Oh no. You’re not getting that out of me. I am the most boring person. I am the most boring person you have ever talked to. You’re never gonna want to interview me ever again. I’m sorry. I apologise ahead of time.

I will unearth something gnarly about you. Challenge accepted.

Okay, sounds good.

First off, well done on nabbing the GRAMMY nomination for Best Metal Performance.

You’re never really prepared for that. It’s such an unexpected thing. It was something that none of us … It was never on our radar, in terms of stuff that we might accomplish in our careers, so to find that out was really, really awesome.

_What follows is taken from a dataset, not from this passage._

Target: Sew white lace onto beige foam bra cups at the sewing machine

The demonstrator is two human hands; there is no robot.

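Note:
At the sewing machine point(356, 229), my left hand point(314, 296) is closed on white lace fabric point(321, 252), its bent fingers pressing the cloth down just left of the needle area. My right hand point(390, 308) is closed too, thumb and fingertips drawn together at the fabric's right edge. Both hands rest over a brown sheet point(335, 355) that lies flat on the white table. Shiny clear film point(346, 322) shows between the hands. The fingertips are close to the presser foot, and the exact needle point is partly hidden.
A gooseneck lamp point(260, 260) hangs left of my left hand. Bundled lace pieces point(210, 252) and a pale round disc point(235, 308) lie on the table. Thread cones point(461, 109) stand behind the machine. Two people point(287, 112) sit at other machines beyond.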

And it made us feel really good about the fact that our music is getting in front of an audience that probably isn’t used to hearing us. If you look at the rest of the bands that are also nominated for Best Metal Performance, it’s a bunch of great bands. You’ve got Gojira, and Korn, and Megadeth, and Baroness, and, I guess, a bunch of bands that really deserve it.

It’s weird to me, such a mix of styles. Then you have Gojira, who are French and probably shouldn’t even be eligible. But the GRAMMYs don’t seem to care about metal, considering they had Howard Jones fronting Killswitch as the band pic, even when he’d left the band two years before!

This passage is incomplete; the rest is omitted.